The listing below contains a span that opens with the line containing "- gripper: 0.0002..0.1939" and closes with the line containing "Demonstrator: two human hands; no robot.". Return that span exactly.

[Opening Data provided section]

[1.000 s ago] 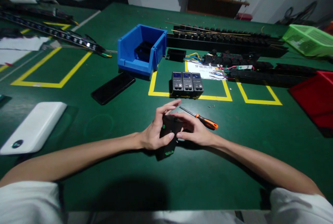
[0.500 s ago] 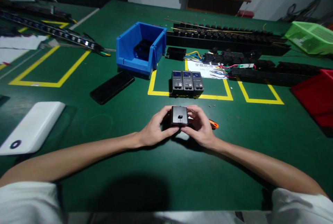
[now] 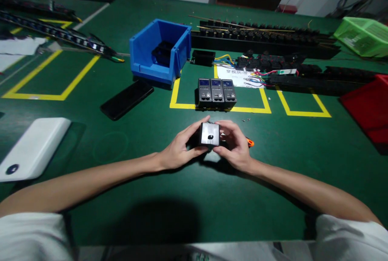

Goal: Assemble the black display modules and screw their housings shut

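Between my two hands is a small black box-shaped module (image 3: 210, 131), its face with a dark hole turned toward me. My left hand (image 3: 182, 147) grips its left side, thumb at the lower edge and fingers along the top. From the right, my right hand (image 3: 235, 147) holds it with curled fingers and the thumb near the bottom corner. Just beyond, three grey-black modules (image 3: 217, 91) with small screens stand side by side on the yellow tape line. An orange-handled tool (image 3: 250, 142) lies partly hidden behind my right hand. Two tiny screws (image 3: 247, 119) rest on the green table.
A blue bin (image 3: 160, 52) with dark parts stands beyond a black phone (image 3: 126, 100). At left lies a white power bank (image 3: 34, 147). Long black rails (image 3: 266, 44) and wired strips line the back. A red bin (image 3: 366, 111) and a green basket (image 3: 362, 36) are at right.
The module has tipped slightly, so more of its holed face shows and catches light. Both hands still hold it. The whole view has shifted a little.
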`<action>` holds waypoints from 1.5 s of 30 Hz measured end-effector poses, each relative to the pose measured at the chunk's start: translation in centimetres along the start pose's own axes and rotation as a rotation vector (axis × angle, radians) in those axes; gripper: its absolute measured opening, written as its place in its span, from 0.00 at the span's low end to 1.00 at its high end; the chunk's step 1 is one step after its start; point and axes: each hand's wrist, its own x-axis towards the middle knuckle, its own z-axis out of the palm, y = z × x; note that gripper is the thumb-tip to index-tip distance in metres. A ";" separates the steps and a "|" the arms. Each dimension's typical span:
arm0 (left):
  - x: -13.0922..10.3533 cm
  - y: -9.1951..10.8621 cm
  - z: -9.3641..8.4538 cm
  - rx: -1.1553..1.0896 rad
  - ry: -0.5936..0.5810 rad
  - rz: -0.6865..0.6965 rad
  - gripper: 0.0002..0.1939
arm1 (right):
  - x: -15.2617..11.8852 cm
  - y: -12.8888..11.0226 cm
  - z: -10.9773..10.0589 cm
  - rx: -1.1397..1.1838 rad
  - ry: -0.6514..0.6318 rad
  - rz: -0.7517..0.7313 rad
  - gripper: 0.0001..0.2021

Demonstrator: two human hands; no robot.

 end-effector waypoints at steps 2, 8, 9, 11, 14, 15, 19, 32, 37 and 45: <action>0.0 0.0 0.0 -0.005 0.001 0.001 0.41 | 0.0 -0.1 0.0 -0.012 0.000 -0.009 0.26; 0.0 -0.1 0.0 -0.031 -0.006 0.002 0.42 | 0.1 -0.2 0.0 -0.062 0.022 -0.071 0.24; 0.0 -0.1 0.0 -0.032 -0.005 0.001 0.42 | 0.1 -0.2 0.0 -0.059 0.024 -0.078 0.24; 0.0 -0.1 0.0 -0.034 -0.004 -0.004 0.42 | 0.1 -0.2 0.0 -0.047 0.023 -0.085 0.24; 0.0 0.0 0.0 -0.042 -0.008 -0.019 0.42 | 0.1 -0.4 0.0 -0.048 0.023 -0.067 0.24; 0.0 0.0 0.0 -0.046 -0.008 -0.022 0.42 | 0.1 -0.5 0.0 -0.056 0.022 -0.058 0.23; 0.1 0.1 0.1 -0.046 0.000 -0.015 0.41 | 0.1 -0.6 0.0 -0.091 0.030 -0.050 0.22; 0.4 0.6 0.6 -0.108 0.196 -0.106 0.28 | 0.2 -0.4 -0.1 -0.064 -0.003 0.060 0.23; 0.4 0.8 0.3 -0.218 0.310 -0.094 0.29 | 0.6 -0.5 0.0 -0.134 -0.038 0.035 0.25; 0.8 1.1 -0.1 -0.127 0.429 -0.044 0.30 | 0.2 -0.1 0.2 -0.076 -0.028 0.113 0.26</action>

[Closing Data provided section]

* Answer space *
  - gripper: 0.0002..0.1939
arm1 (right):
  - x: -15.2617..11.8852 cm
  - y: -12.8888..11.0226 cm
  - z: -10.9773..10.0589 cm
  - rx: -1.1397..1.1838 rad
  - ry: -0.6514..0.6318 rad
  - rz: -0.7517..0.7313 rad
  - gripper: 0.0001..0.2021

Demonstrator: two human hands; no robot.

This output contains the complete answer.